# So.... Creating songs...



## Kosdu (Mar 3, 2013)

So I'm kinda wondering on different ways to go about making songs.
I would *Like* to be a musician someday, doubt it will ever happen.




What's funny to me is I can write good poetry (so lyrics), play (very poor) guitar, and think up a concept for a song, but I just can't put it together in my head. When I try to sing and play at the same time, I kinda meld my voice with the guitar sounds, like a backup singer to a main singer.


So I'm just wondering different ways of doing this.
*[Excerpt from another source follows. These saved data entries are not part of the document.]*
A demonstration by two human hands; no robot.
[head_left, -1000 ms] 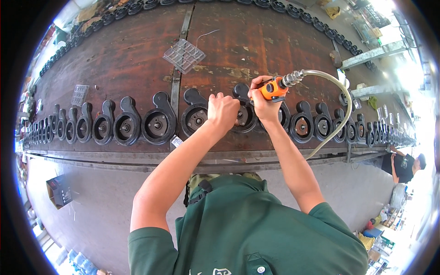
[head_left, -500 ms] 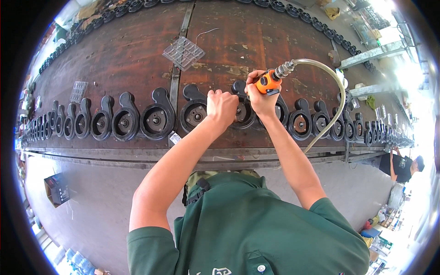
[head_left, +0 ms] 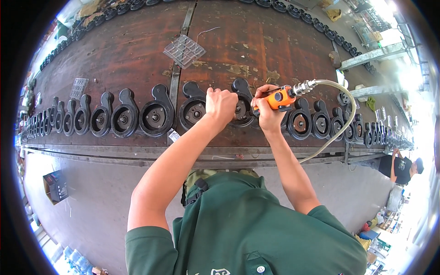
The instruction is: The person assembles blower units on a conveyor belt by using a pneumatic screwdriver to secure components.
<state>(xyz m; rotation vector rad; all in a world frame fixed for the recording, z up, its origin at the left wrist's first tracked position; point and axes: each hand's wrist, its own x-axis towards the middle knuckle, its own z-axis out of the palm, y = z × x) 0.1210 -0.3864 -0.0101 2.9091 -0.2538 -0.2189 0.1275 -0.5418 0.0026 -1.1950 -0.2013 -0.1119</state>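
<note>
My right hand (head_left: 269, 112) is wrapped round an orange air tool (head_left: 280, 98), which has a metal fitting and a pale hose (head_left: 352, 107). The tool lies nearly sideways, its front end toward the round black housing (head_left: 241, 120) in front of me. My left hand (head_left: 221, 106) is closed at the left side of that housing; its fingertips are hidden, so I cannot make out what they pinch. Beside it on the left stands another black housing (head_left: 192, 94) with a round metal plate inside.
A long row of similar black housings (head_left: 123, 120) runs along the near edge of the brown table (head_left: 220, 55). Clear plastic trays (head_left: 184, 51) lie farther back. A box (head_left: 56, 187) stands on the floor at left. Another person (head_left: 399, 167) is at far right.
My right hand has come nearer to me and slightly right, and the air tool has swung to a more sideways tilt. The left hand stays almost in place.
</note>
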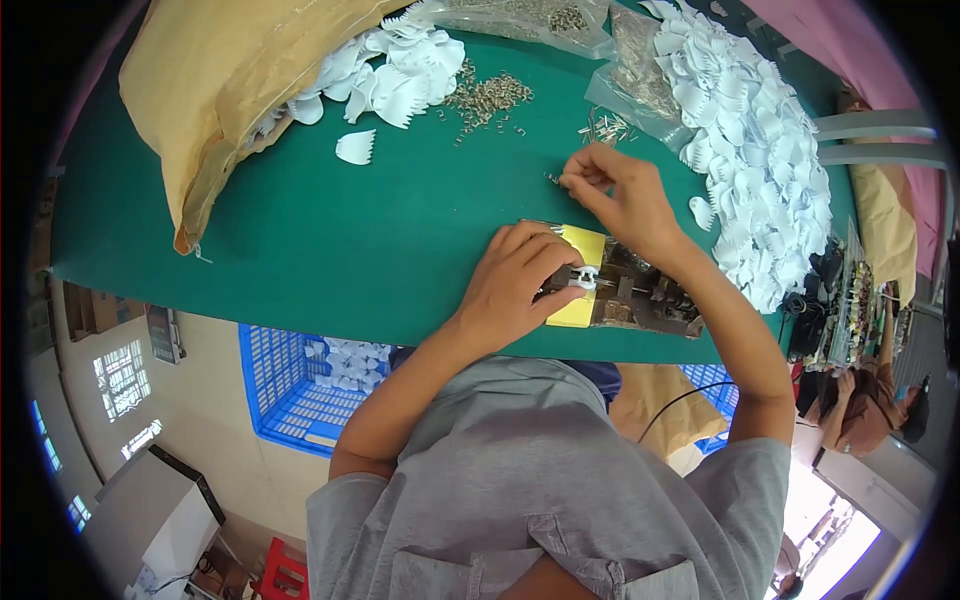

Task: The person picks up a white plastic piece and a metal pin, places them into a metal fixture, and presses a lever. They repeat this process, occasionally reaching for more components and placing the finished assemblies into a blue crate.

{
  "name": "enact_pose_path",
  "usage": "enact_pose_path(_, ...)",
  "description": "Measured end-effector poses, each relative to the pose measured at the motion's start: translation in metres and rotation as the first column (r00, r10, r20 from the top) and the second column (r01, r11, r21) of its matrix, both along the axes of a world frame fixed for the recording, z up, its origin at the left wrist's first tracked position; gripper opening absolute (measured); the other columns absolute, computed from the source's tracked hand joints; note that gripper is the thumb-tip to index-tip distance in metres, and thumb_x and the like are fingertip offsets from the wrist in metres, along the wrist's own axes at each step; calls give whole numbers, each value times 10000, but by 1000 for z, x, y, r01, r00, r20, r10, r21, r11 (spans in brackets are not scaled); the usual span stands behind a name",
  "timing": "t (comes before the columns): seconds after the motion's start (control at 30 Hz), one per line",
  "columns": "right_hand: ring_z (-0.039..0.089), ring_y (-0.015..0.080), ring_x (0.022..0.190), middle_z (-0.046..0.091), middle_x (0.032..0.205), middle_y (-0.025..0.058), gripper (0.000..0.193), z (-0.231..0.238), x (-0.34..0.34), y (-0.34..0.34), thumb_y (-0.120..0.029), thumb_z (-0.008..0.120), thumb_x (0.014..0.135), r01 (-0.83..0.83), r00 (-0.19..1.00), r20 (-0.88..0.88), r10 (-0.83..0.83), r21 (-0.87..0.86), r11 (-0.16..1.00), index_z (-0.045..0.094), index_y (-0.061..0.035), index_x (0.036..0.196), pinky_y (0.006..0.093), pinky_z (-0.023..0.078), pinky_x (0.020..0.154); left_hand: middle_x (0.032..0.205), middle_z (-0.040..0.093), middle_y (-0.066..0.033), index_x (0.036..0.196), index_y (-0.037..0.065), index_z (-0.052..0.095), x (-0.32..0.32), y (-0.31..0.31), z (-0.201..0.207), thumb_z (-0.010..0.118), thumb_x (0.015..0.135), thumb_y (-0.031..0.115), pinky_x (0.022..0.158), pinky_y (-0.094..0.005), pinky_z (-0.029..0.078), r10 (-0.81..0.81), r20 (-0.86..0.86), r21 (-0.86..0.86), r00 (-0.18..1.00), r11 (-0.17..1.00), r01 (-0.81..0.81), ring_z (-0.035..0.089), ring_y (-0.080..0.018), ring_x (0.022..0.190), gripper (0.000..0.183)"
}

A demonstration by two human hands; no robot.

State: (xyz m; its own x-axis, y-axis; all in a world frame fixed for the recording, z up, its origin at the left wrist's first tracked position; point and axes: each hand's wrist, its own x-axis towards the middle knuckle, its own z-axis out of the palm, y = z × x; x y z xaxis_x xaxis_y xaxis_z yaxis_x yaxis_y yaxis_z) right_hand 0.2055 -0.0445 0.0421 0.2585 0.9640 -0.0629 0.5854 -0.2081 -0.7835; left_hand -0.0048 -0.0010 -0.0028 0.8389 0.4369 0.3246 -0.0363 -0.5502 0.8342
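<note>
My left hand is closed at the jig, its thumb and fingers pinching a small white plastic part. That part sits against a dark metal jig with a yellow plate at its left. Beyond the jig, my right hand is raised just over the green table, thumb and forefinger pressed together. Tiny metal bits show beside those fingertips; what the fingers hold, if anything, is too small to make out. A small pile of metal pins lies farther off.
White toothed plastic pieces spill from a brown paper sack at the far left; a large heap of white pieces covers the right. Small metal clips and plastic bags lie at the back. A blue crate stands below the table edge.
</note>
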Motion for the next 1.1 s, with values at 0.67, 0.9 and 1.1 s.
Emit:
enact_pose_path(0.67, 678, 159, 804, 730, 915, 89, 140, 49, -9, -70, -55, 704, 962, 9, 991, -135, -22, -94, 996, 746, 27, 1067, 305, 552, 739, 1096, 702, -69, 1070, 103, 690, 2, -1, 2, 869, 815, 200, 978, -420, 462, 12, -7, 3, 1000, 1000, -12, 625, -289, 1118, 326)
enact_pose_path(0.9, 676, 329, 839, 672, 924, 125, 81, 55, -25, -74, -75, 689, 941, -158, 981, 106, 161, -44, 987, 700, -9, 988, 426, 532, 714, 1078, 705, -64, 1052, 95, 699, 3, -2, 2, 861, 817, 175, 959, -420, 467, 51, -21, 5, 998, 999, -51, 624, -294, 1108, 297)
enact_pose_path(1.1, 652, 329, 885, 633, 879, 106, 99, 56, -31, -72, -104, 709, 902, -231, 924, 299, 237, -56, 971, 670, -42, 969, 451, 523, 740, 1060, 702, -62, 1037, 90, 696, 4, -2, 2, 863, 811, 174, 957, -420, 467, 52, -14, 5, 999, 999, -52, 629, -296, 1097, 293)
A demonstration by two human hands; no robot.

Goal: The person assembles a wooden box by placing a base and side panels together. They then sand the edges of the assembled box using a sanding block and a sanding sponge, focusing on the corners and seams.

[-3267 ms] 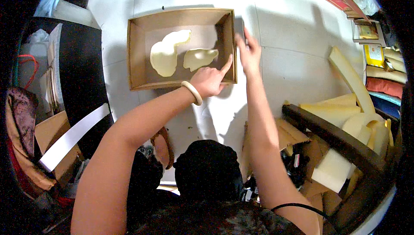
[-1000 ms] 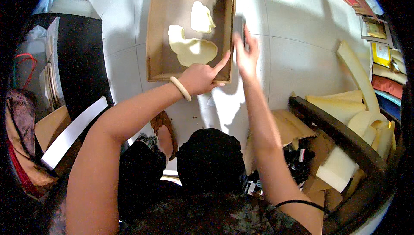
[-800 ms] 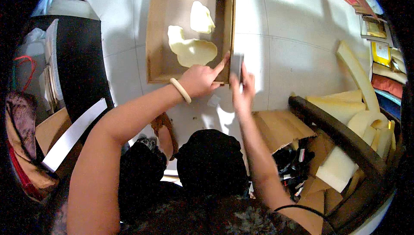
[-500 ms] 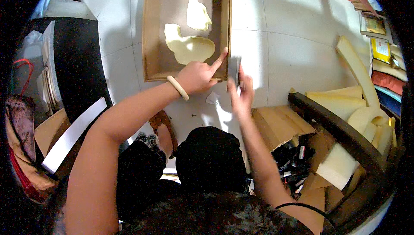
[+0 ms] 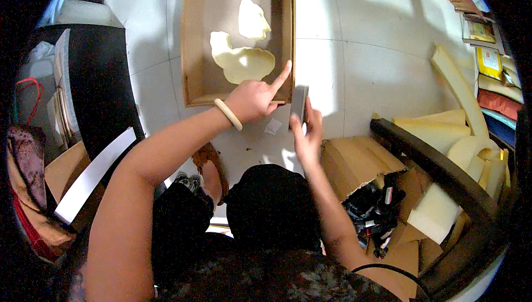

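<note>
A brown open-topped box (image 5: 192, 83) lies on the floor in front of me, with two pale cream, irregular flat pieces inside, a smaller one (image 5: 252, 20) and a larger curved one (image 5: 244, 64). My left hand (image 5: 252, 98), a cream bangle on its wrist, grips the near wall close to the near right corner. Its index finger stretches along the inside of the right wall; the other fingers are curled and partly hidden. Just outside that corner, my right hand (image 5: 308, 135) is closed around a grey, flat rectangular block (image 5: 300, 101), held on edge.
To the right stand a torn cardboard carton (image 5: 360, 160) with black items beside it, a dark bar (image 5: 426, 160) and yellowish foam pieces (image 5: 460, 88). A black surface (image 5: 102, 74) and a white strip (image 5: 97, 174) lie left. A paper scrap (image 5: 272, 127) rests below the box.
My right hand has drawn the grey block toward me along the outside of the box's right wall. My left hand keeps its place; the box has shifted very slightly left.
</note>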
I know music is difficult and takes practice, and that I have -no- talent, but I can't help but wonder how I would go from utter crap like this (http://www.furaffinity.net/view/10047362/) to something halfway decent.


----------



## Kalven (Mar 3, 2013)

The best thing you can do to learn how to write music is, is to record and improvise 

I've had a quick gander at the song you recorded, have you played the guitar in whilst singing?? Try doing it separately and KISS (Keep It Simple, Stupid). You're not gonna be a rock god immediately, so keep at it and really listen to what you've recorded. Start with your chords on guitar and play them straight - don't try any weird rhythms and just stick to quavers (or eighth notes if you're across the pond). The main point with the guitar is to provide a musical base for the most important ingredient, the melody, so keep it super, super simple and keep practicing so you can start being more flamboyant with it.  
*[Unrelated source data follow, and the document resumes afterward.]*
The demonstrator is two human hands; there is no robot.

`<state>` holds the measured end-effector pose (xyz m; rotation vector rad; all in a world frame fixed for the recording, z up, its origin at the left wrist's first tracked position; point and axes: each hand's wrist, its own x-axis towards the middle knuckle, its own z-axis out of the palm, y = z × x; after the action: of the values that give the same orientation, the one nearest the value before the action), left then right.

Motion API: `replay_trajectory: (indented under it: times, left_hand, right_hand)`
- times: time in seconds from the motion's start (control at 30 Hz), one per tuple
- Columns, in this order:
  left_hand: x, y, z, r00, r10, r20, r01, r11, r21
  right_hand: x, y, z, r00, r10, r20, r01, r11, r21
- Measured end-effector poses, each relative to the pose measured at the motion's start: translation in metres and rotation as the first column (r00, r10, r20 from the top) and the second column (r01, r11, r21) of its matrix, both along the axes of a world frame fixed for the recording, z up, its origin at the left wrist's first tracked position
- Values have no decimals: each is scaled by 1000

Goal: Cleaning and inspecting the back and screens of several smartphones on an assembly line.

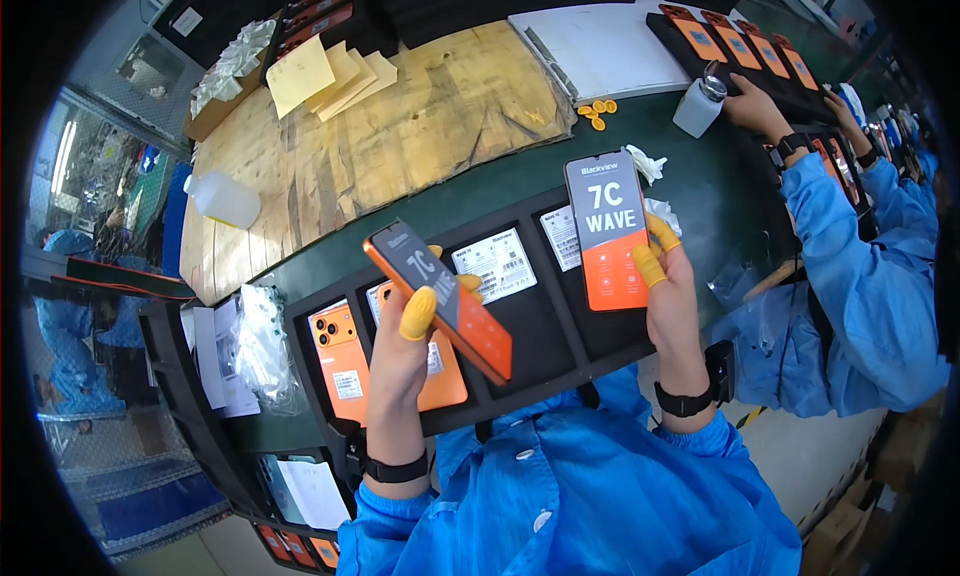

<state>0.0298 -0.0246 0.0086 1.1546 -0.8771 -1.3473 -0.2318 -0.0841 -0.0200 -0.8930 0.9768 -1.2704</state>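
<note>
My left hand (pixel 400 341), with yellow finger cots, is closed around an orange smartphone (pixel 440 301) tilted so that its side edge shows. In my right hand (pixel 668 291), also in finger cots, a second smartphone (pixel 607 231) stands nearly upright, its grey-and-orange printed front facing me. Both phones are above a black foam tray (pixel 520 336). Two orange phones lie camera side up in the tray's left slots; the leftmost phone (pixel 340 361) shows fully, the other phone (pixel 445 371) is partly hidden by my left hand. White printed labels (pixel 495 266) lie in the slots further right.
At right a co-worker's hand (pixel 757 108) is by a white pump bottle (pixel 699 106) and a tray of orange phones (pixel 735 48). A plastic bottle (pixel 225 201) and yellow sheets (pixel 325 76) rest on the wooden board (pixel 440 106). Loose finger cots (pixel 598 111) lie beyond my right hand.
</note>
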Motion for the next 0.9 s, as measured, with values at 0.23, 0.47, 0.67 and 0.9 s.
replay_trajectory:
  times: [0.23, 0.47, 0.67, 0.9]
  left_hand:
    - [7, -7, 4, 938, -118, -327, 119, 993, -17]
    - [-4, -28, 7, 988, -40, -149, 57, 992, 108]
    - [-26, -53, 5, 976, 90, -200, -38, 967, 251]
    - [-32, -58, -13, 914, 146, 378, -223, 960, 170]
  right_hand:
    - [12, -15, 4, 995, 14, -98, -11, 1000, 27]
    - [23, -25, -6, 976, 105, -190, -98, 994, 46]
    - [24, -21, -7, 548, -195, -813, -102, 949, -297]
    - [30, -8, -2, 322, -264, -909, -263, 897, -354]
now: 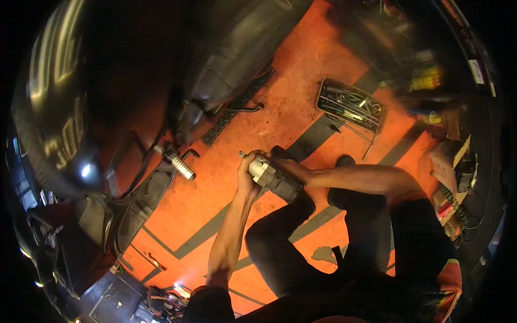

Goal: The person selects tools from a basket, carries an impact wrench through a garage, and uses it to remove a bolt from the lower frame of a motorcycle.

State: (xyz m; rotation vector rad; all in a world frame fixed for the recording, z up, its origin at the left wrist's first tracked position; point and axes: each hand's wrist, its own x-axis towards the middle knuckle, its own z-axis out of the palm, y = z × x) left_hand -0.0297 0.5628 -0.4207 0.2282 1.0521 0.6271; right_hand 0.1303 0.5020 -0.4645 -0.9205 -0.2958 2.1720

With regards to the melody, after you've recorded your guitar part, really try and 'hear' a melody above the chords - if something's not apparent, just try singing anything down the microphone and hopefully some good will come from it (record it all too, so you can pick and choose good melodies). You sing in a low register too, not my strong suit, but I can give you some tips  

The key to singing is breath control. Before you sing a line, breathe in deep, riiiight into your stomach (whilst you're doing this, practice it in a mirror and keep an eye on your shoulders - DON'T let them rise, your neck needs to be completely relaxed). By doing so you'll notice your diaphragm _(not actually your diaphragm, but for simplicities sake, it is_) expanding - this is GOOD. Really feel that muscle working and think of keeping your voice down there (you'll find singing technique is riddled with metaphor) - if you sing with your throat and not your body, it'll sound shite. Now you've all that lovely air in your lungs - you need to project it. Whenever you sing look to displace all the air in your lungs, whilst remaining relaxed, and really MEAN your lyrics. SHOUT out your emotion, reach for those higher notes and you'll become immensely satisfied with the results. 
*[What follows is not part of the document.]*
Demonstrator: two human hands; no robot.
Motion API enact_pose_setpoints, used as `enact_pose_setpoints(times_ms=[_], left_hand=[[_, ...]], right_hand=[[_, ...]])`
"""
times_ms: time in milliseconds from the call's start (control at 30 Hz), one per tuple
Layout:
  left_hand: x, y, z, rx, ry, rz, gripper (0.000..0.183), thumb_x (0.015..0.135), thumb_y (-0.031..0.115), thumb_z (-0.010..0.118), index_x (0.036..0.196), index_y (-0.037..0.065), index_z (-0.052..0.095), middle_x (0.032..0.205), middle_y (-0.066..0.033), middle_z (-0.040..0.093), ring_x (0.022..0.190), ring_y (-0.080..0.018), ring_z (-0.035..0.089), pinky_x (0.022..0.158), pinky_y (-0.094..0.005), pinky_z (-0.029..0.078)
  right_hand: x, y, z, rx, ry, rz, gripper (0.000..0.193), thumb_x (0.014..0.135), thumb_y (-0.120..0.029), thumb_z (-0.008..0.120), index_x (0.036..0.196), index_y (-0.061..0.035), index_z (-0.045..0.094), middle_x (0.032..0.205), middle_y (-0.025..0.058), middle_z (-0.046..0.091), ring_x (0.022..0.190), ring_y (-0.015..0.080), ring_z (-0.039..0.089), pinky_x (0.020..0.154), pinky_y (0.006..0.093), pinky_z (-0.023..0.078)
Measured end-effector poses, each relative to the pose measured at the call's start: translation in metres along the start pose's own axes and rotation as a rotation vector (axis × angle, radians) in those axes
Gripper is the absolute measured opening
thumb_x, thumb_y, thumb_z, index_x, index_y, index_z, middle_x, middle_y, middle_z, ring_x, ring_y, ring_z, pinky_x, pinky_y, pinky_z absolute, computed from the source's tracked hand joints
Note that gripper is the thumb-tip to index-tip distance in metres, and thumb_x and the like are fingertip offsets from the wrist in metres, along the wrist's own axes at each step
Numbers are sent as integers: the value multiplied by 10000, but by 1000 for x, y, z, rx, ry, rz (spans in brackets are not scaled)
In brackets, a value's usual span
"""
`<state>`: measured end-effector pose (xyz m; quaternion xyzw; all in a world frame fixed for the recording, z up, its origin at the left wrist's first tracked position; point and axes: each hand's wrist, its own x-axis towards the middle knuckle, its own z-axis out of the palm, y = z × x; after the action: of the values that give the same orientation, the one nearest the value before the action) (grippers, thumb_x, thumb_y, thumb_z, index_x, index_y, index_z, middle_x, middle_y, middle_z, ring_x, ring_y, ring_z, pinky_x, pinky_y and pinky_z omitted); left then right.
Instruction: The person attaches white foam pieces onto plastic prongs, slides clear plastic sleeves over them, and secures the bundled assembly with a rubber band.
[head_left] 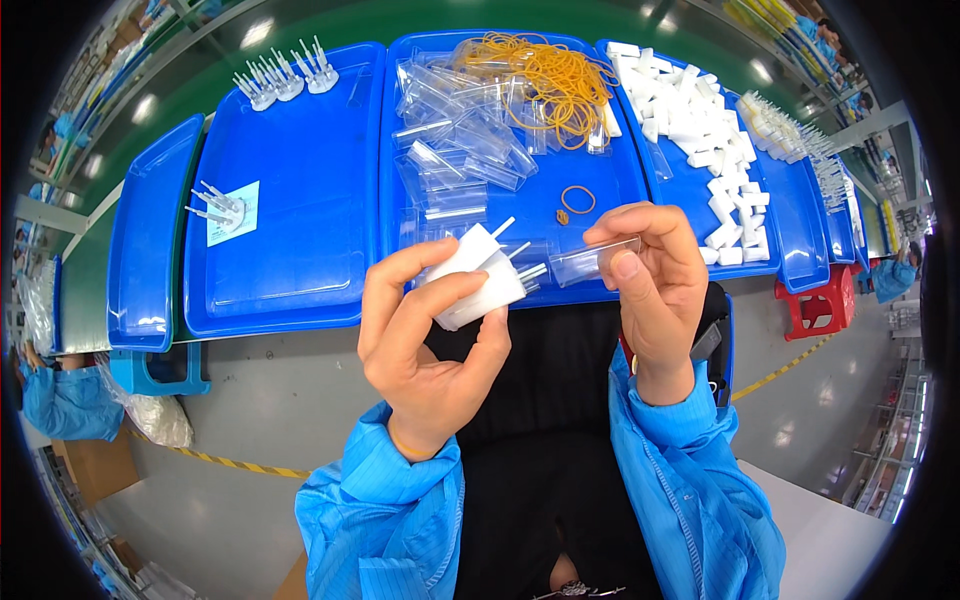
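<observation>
Head view, looking down on two bare hands around the centre of the frame. Grasped between thumb and spread fingers of the left hand [425,345], just left of centre: a tilted bunch of smooth white rectangular blocks [490,292], with thin pale rods [504,226] jutting toward the upper right; partly covered by the fingers, so impossible to count. Pinched between thumb and fingers of the right hand [660,285], right of centre: a clear, thin-walled rectangular plastic sleeve [580,266], pointing left toward the rod ends, very near them; cannot tell whether touching.

Around the wrists, bright blue striped cuffs [400,460], widening toward the lower edge.

Beyond the hands, at upper centre, in a shallow blue plastic tray [618,172]: a heap of similar clear sleeves [470,140], a tangle of orange-yellow rubber bands [560,80] and, lower down, one loose brownish rubber ring [578,187]. At upper right, in another blue tray [688,205], many small white blocks [730,150]. At upper left, in a broad blue tray [290,250], three clusters of white spikes [288,82] near the far edge and a single cluster [222,208] on a pale green paper square [236,233]. Farther out, a red plastic stool [825,308] at right and a blue plastic stool [165,372] at left.
</observation>
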<state>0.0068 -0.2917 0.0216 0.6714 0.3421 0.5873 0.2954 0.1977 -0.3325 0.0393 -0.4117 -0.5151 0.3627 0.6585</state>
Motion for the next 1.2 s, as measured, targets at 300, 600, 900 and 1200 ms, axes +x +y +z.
enact_pose_setpoints(times_ms=[300, 600, 900, 1200], left_hand=[[-2, 1, 0, -13, -5, -26, 289, 652, -16, 769, 934, 19, 717, 1115, -151, 609, 959, -255, 643, 775, -329, 531], [-4, 0, 0, -45, 2, -23, 308, 658, -43, 784, 955, 9, 722, 1108, -151, 612, 950, -253, 648, 758, -320, 546], [4, 7, -3, 90, -136, 59, 305, 711, -50, 773, 1005, 21, 733, 1070, -144, 613, 856, -222, 662, 655, -284, 557], [3, 8, -6, 76, -177, 70, 303, 726, -69, 755, 1009, 38, 734, 1079, -134, 604, 725, -159, 643, 527, -251, 506]], right_hand=[[-1, -2, 8, 64, -37, -14, 206, 902, 9, 622, 1089, 45, 543, 1034, 140, 630, 984, 151, 600, 862, 280, 474], [-2, -1, 9, 27, -77, 8, 198, 898, 5, 631, 1077, 35, 551, 1036, 144, 629, 904, 144, 623, 781, 250, 503], [-3, 4, 10, 61, -42, -8, 190, 902, 18, 624, 1071, 43, 542, 1048, 163, 615, 754, 121, 643, 622, 219, 550], [-4, 2, 12, 0, -15, -6, 192, 900, 34, 620, 1074, 50, 539, 1043, 159, 618, 761, 119, 641, 644, 224, 555]])
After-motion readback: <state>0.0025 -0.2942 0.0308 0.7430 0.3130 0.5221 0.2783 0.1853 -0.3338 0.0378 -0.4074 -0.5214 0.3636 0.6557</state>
A final point (and jeez, I've rambled on), GIVE IT TIME. Please don't give up on music, you sound enthusiastic now but there'll be a point where you won't wanna do it anymore, so PLEASE don't give up - you WILL get good at singing and guitar, it just unfortunately takes a while for your fingers and your vocal chords to catch up with what you have inside your head. 

If you want any more advice, I'll be floating around the forums - I like to keep a check on the music threads.

Kal x


----------



## Kalmor (Mar 3, 2013)

^This so much. You forgot to add that you should warm up your voice beforehand. There are plenty of warmups you can do ranging from scales and arpeggios to more oral technique stuff. Have a look online for these.


----------



## Kalven (Mar 3, 2013)

Yeah! Sorry, that too  

I always find the funnest is to sing HA or ZZZT to half scales (i.e. Cmaj: C,D,E,F,G,F,E,D,C) - gets the diaphragm doing!

If you're struggling with singing high too, try doing a half scales and _sliding _up a semitone (half-step) on the top, so the scale above ends up like this:

Cmaj: C,D,E,F,G,_*Ab*_,G,F,E,D,C

Helped me tremendously!!


----------



## Kosdu (Mar 3, 2013)

Thank you.


I see what you mean, but I cannot seem to, well, sing in the first place.
Just kinda meld my voice to the guitar.




Anyways, thanks again. I'll try a new version of this song, more like I originally had thought of it.


----------



## Kalmor (Mar 3, 2013)

Kosdu said:


> Thank you.
> 
> 
> I see what you mean, but I cannot seem to, well, sing in the first place.
> ...


Yeah I noticed you were actually speaking the words rather than singing them. I'm not sure how far that'll get you to be honest. Just do what Kalven said and think of a simple melody over the top of the chords. I'm guessing you're having trouble actually physically pitching your voice to "sing". That really just comes with practice. Try strumming a chord on the guitar and 'la' a note that matches it, you'll know it when you get it. From there you can go up or down in a scale.


----------



## Kosdu (Mar 3, 2013)

Raptros said:


> Yeah I noticed you were actually speaking the words rather than singing them. I'm not sure how far that'll get you to be honest. Just do what Kalven said and think of a simple melody over the top of the chords. I'm guessing you're having trouble actually physically pitching your voice to "sing". That really just comes with practice. Try strumming a chord on the guitar and 'la' a note that matches it, you'll know it when you get it. From there you can go up or down in a scale.




I appreciate the advice, but at this point... screw further effort.

I think about quitting every time I do the slightest thing related to guitar or singin, I think it's time I heeded that message.



Kthxbai


----------